▸ WHAT YOU WILL DO
Beginning with the first line of the data below, reproduce every line unchanged, ending with the line that holds "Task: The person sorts".

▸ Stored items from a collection
----

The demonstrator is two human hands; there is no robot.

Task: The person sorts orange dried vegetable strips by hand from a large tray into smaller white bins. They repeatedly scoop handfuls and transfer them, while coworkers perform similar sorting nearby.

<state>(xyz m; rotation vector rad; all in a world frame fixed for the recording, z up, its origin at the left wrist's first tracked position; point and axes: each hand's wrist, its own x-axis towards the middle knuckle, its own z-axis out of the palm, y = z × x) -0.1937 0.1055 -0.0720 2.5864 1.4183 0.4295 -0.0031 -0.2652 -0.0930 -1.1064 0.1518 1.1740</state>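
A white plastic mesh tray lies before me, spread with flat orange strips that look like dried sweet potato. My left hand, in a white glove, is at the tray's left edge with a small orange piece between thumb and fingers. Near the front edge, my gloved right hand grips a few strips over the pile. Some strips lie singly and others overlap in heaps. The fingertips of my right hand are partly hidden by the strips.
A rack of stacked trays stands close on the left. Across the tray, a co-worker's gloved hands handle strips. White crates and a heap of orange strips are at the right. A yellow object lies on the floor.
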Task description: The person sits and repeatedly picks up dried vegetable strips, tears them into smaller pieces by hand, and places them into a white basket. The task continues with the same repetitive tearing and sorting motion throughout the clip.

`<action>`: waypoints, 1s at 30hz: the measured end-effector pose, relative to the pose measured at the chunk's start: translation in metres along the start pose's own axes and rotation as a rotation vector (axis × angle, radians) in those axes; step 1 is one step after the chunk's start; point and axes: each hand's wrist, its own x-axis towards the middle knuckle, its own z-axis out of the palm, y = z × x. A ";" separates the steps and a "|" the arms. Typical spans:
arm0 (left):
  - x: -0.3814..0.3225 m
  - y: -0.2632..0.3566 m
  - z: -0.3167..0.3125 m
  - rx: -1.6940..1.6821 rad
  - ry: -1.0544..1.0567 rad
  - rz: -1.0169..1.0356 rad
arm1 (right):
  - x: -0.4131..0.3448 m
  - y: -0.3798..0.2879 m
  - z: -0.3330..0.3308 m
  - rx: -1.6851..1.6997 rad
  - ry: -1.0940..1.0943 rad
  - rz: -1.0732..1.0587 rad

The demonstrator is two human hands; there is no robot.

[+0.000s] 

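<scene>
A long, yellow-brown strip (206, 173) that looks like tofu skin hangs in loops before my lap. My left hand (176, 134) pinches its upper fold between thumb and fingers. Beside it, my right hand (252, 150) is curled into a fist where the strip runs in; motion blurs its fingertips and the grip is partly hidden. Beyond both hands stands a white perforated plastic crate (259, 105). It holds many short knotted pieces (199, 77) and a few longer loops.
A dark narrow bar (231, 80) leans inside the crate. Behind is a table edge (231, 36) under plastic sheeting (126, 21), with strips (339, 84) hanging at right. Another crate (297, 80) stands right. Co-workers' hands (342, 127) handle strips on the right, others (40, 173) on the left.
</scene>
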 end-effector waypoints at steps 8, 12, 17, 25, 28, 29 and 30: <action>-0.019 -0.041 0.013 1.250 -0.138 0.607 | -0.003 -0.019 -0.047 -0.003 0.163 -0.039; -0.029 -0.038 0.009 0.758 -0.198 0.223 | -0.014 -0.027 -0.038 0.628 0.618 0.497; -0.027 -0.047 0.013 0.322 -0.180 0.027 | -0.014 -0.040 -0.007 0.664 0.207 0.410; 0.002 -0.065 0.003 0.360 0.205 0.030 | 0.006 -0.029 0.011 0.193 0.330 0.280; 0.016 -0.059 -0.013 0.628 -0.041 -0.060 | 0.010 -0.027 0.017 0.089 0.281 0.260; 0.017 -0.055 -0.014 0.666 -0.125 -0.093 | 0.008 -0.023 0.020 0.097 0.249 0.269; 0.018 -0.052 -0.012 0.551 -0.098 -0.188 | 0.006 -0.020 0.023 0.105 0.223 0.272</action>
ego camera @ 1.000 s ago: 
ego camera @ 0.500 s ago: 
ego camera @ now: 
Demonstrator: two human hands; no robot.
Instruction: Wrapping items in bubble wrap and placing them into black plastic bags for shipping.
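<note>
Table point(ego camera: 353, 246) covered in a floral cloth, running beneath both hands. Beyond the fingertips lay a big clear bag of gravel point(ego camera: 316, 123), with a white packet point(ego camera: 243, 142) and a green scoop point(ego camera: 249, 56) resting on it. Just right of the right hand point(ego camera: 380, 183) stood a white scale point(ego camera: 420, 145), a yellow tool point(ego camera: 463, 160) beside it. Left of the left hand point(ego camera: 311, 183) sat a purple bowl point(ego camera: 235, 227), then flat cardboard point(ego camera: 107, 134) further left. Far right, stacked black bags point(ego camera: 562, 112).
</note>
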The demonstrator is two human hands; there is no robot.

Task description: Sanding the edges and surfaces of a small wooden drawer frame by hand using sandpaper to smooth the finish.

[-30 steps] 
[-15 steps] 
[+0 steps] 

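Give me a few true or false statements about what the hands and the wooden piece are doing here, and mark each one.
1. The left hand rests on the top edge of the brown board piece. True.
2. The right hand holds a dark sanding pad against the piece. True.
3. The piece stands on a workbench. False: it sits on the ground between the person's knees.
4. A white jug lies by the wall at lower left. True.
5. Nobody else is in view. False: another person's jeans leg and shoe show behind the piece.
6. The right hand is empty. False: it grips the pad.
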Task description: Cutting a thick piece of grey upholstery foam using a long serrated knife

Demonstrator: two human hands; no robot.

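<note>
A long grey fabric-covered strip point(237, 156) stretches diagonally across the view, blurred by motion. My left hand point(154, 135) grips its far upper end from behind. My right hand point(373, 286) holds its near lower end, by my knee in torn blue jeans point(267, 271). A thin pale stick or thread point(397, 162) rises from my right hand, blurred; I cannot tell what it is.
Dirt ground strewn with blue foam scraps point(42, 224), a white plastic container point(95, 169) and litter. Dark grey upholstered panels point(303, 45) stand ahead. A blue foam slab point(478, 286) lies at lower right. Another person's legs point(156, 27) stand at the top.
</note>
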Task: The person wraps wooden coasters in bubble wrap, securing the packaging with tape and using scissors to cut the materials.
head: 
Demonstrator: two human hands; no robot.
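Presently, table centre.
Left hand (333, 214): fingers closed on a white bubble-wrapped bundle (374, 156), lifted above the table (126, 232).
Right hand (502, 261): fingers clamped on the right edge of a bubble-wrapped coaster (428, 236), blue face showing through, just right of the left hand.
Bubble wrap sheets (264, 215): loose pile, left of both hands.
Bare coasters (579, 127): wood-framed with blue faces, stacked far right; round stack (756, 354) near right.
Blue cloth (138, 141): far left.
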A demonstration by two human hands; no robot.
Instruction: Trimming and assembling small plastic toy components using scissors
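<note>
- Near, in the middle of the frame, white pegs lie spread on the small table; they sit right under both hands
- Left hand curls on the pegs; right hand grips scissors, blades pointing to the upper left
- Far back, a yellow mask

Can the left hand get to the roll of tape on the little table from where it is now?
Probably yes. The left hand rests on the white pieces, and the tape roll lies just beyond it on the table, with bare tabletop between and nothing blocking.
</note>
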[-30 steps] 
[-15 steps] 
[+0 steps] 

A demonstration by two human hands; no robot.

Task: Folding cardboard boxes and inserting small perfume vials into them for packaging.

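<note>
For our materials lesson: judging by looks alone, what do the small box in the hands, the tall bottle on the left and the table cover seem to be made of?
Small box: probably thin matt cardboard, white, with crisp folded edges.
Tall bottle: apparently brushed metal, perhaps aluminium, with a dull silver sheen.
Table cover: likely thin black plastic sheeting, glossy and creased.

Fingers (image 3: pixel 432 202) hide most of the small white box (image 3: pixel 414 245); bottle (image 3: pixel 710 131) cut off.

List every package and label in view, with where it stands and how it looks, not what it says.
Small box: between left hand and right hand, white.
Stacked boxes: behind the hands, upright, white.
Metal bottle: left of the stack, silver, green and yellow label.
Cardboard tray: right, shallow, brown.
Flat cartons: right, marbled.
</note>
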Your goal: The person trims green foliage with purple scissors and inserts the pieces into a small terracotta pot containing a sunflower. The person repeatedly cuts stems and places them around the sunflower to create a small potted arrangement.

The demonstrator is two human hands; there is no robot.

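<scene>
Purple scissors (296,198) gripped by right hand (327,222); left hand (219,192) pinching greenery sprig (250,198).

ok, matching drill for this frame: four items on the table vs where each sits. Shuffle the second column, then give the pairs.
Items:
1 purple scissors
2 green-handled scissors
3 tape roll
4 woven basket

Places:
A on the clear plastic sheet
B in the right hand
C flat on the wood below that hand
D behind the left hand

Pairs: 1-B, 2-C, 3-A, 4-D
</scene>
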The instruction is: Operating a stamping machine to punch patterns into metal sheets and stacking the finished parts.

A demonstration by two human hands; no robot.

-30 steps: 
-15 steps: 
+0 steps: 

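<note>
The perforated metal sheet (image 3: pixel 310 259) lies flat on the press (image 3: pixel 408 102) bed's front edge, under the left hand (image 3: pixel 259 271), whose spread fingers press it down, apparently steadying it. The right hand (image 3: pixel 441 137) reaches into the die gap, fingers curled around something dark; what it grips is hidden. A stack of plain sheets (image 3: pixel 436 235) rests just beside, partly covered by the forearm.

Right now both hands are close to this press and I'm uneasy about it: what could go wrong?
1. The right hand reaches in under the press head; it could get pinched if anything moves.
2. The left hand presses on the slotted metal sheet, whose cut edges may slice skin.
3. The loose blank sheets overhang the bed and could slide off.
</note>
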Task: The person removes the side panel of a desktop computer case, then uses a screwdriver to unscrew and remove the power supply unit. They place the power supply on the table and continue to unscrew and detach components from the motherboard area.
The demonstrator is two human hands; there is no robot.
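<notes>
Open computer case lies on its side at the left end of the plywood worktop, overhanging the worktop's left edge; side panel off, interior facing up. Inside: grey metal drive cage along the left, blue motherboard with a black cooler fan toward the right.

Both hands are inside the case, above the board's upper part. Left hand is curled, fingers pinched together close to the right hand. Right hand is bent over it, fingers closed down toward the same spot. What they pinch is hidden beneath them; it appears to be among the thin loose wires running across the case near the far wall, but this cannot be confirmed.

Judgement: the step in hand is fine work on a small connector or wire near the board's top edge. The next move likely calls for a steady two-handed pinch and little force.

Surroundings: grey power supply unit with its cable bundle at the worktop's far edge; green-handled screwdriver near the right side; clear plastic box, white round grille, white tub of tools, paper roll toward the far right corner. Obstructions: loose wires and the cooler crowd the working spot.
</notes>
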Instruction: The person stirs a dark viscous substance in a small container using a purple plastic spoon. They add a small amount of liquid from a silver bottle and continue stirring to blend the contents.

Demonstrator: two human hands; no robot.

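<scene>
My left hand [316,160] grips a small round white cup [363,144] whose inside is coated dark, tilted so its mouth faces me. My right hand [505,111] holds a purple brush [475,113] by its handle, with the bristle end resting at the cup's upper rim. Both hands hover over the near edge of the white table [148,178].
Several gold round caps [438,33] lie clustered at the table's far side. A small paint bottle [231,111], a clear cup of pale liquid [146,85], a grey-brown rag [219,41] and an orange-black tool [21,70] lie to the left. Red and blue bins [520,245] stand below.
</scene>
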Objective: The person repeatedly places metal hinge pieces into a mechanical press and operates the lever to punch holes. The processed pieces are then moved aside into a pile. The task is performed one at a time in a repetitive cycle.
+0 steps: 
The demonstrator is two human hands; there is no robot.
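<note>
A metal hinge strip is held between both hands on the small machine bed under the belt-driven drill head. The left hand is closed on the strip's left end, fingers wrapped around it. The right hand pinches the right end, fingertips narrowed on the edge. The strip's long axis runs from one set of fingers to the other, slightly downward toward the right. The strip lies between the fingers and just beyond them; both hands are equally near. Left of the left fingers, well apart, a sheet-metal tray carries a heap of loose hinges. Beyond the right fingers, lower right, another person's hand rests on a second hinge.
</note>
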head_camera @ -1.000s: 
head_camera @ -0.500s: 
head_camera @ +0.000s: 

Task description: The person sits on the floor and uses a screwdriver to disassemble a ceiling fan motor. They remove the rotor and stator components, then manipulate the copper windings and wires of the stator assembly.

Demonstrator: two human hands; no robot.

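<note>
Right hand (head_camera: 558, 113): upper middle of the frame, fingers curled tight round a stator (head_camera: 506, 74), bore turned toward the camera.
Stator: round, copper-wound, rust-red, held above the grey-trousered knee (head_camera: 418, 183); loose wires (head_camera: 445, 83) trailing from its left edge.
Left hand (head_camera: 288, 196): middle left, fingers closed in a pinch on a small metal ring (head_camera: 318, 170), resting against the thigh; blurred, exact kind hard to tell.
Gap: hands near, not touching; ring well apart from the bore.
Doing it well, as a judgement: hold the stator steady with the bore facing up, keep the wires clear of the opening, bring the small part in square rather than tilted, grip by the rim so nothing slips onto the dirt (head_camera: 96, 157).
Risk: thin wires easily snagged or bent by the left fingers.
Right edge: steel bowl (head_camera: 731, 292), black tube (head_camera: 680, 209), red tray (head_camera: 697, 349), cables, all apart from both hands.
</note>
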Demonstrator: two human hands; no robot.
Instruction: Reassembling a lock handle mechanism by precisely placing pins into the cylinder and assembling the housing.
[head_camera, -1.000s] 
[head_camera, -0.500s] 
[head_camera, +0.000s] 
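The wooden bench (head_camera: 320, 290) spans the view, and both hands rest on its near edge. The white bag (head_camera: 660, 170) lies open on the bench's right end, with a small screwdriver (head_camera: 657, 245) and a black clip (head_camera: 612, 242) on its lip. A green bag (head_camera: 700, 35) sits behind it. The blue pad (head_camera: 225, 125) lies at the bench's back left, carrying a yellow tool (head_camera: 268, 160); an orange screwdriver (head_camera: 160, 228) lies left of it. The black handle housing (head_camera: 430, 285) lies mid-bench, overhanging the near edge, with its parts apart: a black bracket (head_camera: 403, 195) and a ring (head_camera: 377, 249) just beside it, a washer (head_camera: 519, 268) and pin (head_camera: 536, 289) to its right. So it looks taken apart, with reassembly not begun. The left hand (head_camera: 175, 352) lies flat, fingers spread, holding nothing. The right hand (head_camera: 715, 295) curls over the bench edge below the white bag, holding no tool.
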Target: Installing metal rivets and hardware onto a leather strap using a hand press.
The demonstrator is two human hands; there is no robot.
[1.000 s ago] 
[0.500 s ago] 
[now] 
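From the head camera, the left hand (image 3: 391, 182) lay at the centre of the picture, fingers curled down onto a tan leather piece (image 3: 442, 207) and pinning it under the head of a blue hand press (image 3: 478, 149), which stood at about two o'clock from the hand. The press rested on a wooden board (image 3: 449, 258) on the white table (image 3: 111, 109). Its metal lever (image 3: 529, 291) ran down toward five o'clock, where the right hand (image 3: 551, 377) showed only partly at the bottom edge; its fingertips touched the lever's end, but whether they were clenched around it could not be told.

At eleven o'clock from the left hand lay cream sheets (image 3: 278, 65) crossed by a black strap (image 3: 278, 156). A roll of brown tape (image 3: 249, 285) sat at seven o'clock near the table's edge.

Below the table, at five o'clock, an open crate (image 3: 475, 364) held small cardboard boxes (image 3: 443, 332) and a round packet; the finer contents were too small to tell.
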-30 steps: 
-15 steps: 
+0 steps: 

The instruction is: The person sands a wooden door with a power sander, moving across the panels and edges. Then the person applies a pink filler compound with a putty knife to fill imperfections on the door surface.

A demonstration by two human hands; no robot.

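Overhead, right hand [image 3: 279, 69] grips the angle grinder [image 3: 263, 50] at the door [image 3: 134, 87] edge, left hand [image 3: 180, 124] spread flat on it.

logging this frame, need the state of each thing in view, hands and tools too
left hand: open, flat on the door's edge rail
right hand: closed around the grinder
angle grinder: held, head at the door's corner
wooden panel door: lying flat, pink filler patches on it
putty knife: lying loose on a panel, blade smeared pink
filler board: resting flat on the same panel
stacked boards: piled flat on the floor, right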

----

▸ FINISHED EXERCISE
The demonstrator is two human hands; there is no robot.

Task: The person sorts orange dried vegetable strips by hand from a large tray into smaller white bins. They repeatedly scoop handfuls and transfer them, while coworkers perform similar sorting nearby.

Work on the answer has been completed.